- Born: February 18, 1988 (age 38)
- Occupations: actor and singer
- Known for: Fiyero

= Jordan Litz =

American actor (born 1988)

Jordan Litz (born February 18, 1988) is an American actor and singer, best known for his portrayal of Fiyero in the national tour, Broadway and West End productions of Wicked.

== Early life and education ==
Litz is originally from Stockton, California. He attended Lodi High School and Fresno Pacific University. He trained to be an Olympic swimmer, competing in the 2012 U.S. Olympic trials. He also worked as a vocal performer and a capella backing track recording artist.

== Career ==
Litz's performing career began with community theater productions of West Side Story and Dogfight in Fresno, CA, and Gaston in Beauty and the Beast. He then moved to Florida to perform at Walt Disney World.
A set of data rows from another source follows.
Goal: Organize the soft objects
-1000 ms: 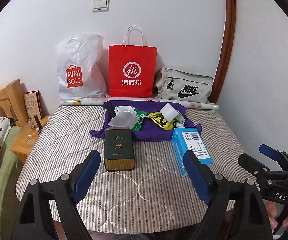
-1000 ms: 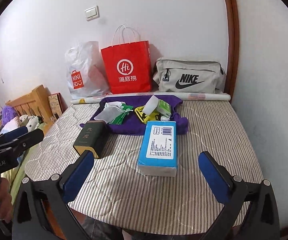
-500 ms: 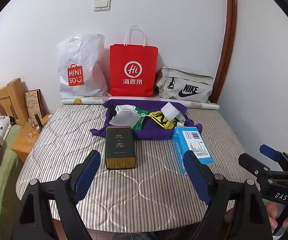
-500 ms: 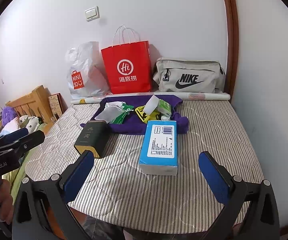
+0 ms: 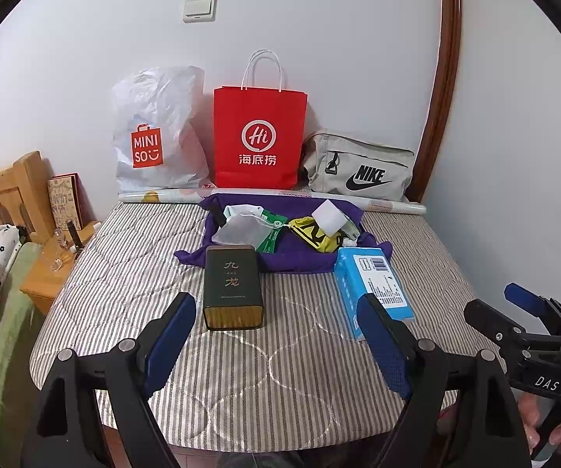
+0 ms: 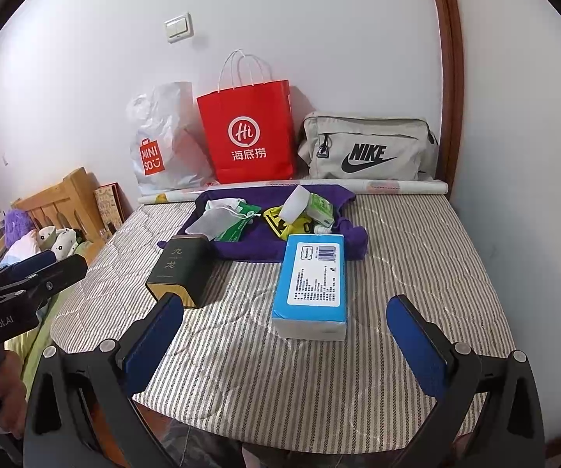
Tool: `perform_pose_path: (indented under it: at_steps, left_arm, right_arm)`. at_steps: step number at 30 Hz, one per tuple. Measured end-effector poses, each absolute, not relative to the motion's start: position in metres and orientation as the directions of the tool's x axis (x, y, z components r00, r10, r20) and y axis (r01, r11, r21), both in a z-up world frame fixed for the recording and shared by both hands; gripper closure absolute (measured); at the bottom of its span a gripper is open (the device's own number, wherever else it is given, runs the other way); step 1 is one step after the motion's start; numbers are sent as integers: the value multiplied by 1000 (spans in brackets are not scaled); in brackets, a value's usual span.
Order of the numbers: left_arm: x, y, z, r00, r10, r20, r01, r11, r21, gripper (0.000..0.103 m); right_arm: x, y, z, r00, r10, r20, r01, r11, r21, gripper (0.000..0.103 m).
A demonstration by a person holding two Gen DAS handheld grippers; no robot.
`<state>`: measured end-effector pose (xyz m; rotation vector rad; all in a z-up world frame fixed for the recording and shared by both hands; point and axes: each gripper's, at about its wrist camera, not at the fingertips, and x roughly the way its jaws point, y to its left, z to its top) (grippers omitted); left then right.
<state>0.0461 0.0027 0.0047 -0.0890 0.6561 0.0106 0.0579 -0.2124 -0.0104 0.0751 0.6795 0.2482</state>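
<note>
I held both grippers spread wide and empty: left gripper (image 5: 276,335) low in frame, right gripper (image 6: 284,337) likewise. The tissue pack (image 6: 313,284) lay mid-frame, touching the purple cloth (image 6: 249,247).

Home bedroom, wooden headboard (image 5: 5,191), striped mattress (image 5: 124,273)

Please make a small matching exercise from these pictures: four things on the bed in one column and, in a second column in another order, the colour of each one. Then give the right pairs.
Things:
1. paper bag
2. tea tin
3. tissue pack
4. cloth

Colours:
A. purple
B. light blue
C. red
D. dark green

Right pairs: 1-C, 2-D, 3-B, 4-A
</note>
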Motion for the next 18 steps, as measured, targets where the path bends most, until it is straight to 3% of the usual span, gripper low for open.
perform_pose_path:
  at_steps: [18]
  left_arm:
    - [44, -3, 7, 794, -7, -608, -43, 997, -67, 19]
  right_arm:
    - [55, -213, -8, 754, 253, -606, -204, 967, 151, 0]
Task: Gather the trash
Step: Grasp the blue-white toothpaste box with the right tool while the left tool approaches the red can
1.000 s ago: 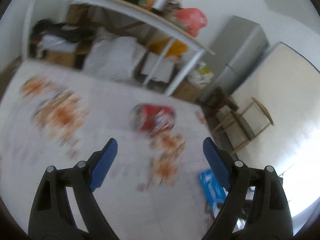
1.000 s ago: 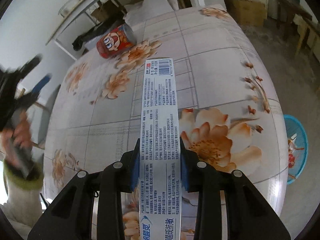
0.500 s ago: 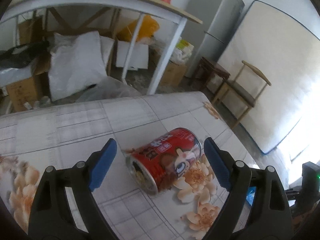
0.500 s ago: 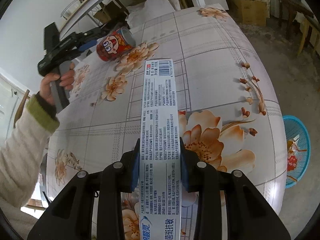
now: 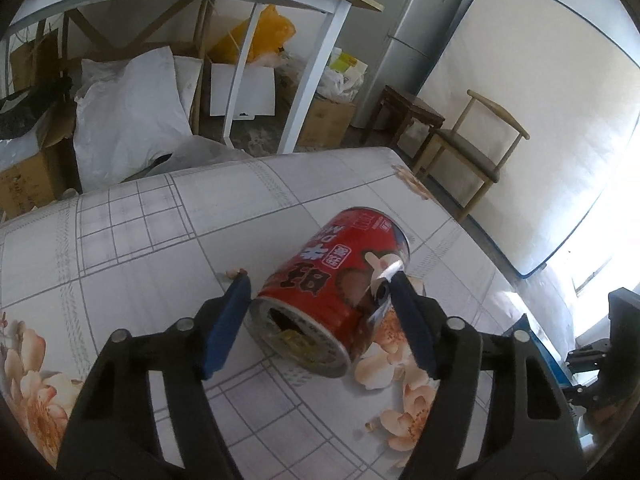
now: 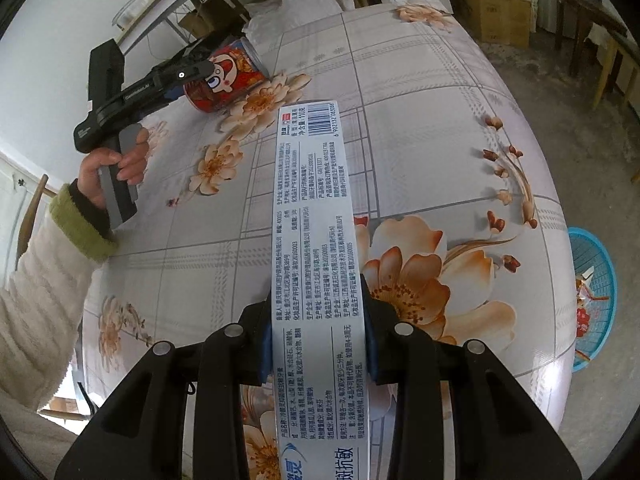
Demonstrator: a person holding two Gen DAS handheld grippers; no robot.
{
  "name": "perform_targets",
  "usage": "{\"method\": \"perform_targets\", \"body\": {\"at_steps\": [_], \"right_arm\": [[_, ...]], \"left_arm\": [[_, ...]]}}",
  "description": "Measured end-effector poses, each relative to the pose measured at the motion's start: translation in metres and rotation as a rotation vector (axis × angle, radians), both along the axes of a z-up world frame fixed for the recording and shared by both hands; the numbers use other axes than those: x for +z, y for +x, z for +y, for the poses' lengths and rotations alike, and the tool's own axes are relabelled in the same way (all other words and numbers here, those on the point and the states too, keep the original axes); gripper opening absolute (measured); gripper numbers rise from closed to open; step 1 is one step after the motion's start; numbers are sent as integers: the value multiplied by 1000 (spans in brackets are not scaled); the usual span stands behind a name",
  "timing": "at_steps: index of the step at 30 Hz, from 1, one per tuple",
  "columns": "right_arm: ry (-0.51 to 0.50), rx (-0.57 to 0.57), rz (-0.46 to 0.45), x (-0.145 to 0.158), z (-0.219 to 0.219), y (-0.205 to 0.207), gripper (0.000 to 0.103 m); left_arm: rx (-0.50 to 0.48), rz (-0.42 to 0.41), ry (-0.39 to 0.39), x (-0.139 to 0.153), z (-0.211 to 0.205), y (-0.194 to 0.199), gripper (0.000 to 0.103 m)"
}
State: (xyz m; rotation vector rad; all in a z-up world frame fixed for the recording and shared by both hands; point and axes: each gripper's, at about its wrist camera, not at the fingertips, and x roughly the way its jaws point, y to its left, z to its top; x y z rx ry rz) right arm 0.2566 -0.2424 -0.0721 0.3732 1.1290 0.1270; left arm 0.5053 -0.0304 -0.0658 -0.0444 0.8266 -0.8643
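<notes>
A red drink can (image 5: 320,272) lies on its side on the floral tablecloth (image 5: 152,240), open end towards the left wrist camera. My left gripper (image 5: 318,280) straddles it and its jaws are closing, with the blue pads (image 5: 224,324) touching both sides of the can. From the right wrist view, the same can (image 6: 228,80) sits at the far left of the table with the left gripper (image 6: 192,76) on it, held by a hand in a white sleeve. My right gripper (image 6: 318,304) is shut on a long white toothpaste box (image 6: 312,216), held above the table.
A blue plastic basket (image 6: 596,300) with some scraps stands on the floor beside the table's right edge. Beyond the far edge are a white shelf frame (image 5: 240,80), white sacks, cardboard boxes, a grey fridge (image 5: 404,40) and a wooden chair (image 5: 472,148).
The left gripper swung in and down to the can, then its jaws narrowed from wide open onto the can's sides. The right gripper and its box stayed still.
</notes>
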Motion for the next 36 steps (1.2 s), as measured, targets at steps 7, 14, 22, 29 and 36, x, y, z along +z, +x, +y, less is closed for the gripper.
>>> {"method": "perform_targets", "body": {"at_steps": [7,14,22,29,36], "right_arm": [[-1,-4,-8,-1,-1,0,33],[-36,1,-32,-1,4,-3,33],[-36,2,-47,-2,4,-5,33],[-18,-1,-50,-2,2,-8,33],[2,-4,-60,-3,-1,-8,33]], "left_arm": [[49,-9,45,10,1,-27,52],[59,71,-11,19,17,-59,15],[96,10,-71,31,14,-62,76],[-22,88,29,14,-47,-66,79],[-10,195,50,-15,-71,-79,61]]}}
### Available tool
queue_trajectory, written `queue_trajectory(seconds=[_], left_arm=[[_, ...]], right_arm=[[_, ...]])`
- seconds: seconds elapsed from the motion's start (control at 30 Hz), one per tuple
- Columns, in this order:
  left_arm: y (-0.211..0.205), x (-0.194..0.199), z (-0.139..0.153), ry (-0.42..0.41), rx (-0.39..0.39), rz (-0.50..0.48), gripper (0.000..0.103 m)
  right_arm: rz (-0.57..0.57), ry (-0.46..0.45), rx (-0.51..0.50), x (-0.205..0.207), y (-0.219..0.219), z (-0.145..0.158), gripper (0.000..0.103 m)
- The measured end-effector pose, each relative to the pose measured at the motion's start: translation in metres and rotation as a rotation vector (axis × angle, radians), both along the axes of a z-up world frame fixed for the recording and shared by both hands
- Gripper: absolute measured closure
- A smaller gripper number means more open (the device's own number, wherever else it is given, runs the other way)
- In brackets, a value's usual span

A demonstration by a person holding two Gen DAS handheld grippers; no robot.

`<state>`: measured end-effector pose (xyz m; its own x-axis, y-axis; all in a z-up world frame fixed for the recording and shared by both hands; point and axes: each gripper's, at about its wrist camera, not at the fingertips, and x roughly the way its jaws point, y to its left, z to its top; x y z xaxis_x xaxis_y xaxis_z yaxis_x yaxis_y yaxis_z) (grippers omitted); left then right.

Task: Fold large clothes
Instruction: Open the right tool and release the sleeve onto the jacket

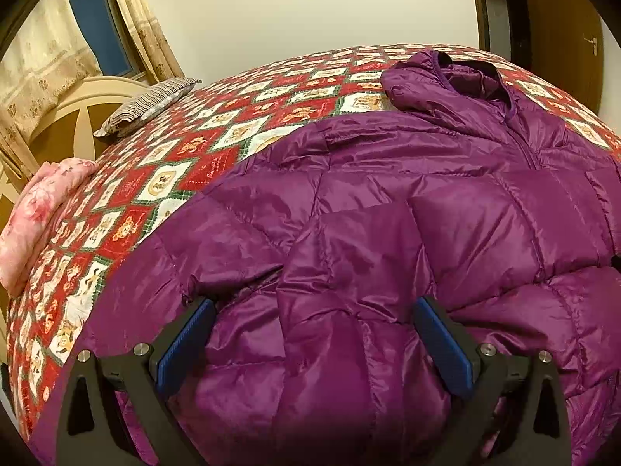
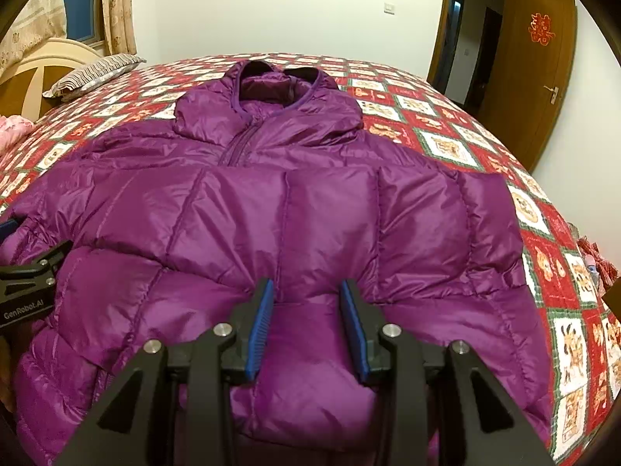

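We see the purple down jacket (image 2: 295,209) spread across the bed (image 2: 446,132), its hood (image 2: 268,105) at twelve o'clock and its near hem folded up over the body. Our right claw (image 2: 306,291) is clamped on a puffed fold of that hem. Our left claw (image 1: 314,310) stands wide apart, fabric bulging between its blue pads (image 1: 182,345) without being pinched. A striped pillow (image 2: 97,73) lies at ten o'clock.

Left gripper (image 1: 312,306) tilted down, jaws spread wide, pads not pressing. Right gripper (image 2: 306,289) tilted down, jaws narrower, pinching a puffed fold. Left gripper body at right view's 9 o'clock.
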<state>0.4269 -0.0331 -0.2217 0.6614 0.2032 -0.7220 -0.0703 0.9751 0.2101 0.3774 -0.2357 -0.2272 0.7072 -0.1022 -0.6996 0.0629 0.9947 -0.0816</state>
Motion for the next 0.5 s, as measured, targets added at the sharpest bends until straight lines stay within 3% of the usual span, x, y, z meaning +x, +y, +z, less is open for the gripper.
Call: queue_trajectory(seconds=[0.5], left_arm=[[0.0044,0.0013,-0.0012,0.008,-0.04,-0.001,0.001]], right_arm=[[-0.004,0.007,-0.039,0.0009,0.0047,-0.0004,0.063]])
Litz was originally cast in the national tour of Wicked in January 2020 as an ensemble member and understudy for Fiyero, before the tour was suspended during the COVID-19 pandemic. After the tour reopened in August 2021, Litz took over the role of Fiyero full-time on November 23, 2021 and performed on tour until February 5, 2023. Litz then transferred to the Broadway production at the Gershwin Theatre, making his Broadway debut as Fiyero on May 16, 2023. He performed as Fiyero at the show’s 20th anniversary performance on October 30, 2023, and left the production on March 1, 2026. With 1,073 performances on Broadway, he is the longest-running Fiyero in the history of the Broadway production. At the time of him leaving the Broadway production, he had completed 1,712 performances of Wicked across the tour and Broadway productions, although this number includes his time in the ensemble. It was then announced that Litz will make his West End debut, playing Fiyero at the Apollo Victoria Theatre starting from May 19, 2026, as part of the London production’s 20th anniversary. Litz's West End debut is part of an exchange program between the UK and US actors’ unions, as Carl Man had previously transferred from the West End production to replace Litz on Broadway. Man and Litz are the first actors to play Fiyero in both the Broadway and West End productions of Wicked.

In 2024, Litz starred in the Hallmark Channel Christmas movie, A Carol for Two.

== Personal life ==
Litz has two siblings. He taught himself how to play guitar in college. He met his wife while performing at Walt Disney World.

In 2025, Litz ran the New York City Marathon, and on the same day performed as Fiyero in the matinee and evening performances of Wicked.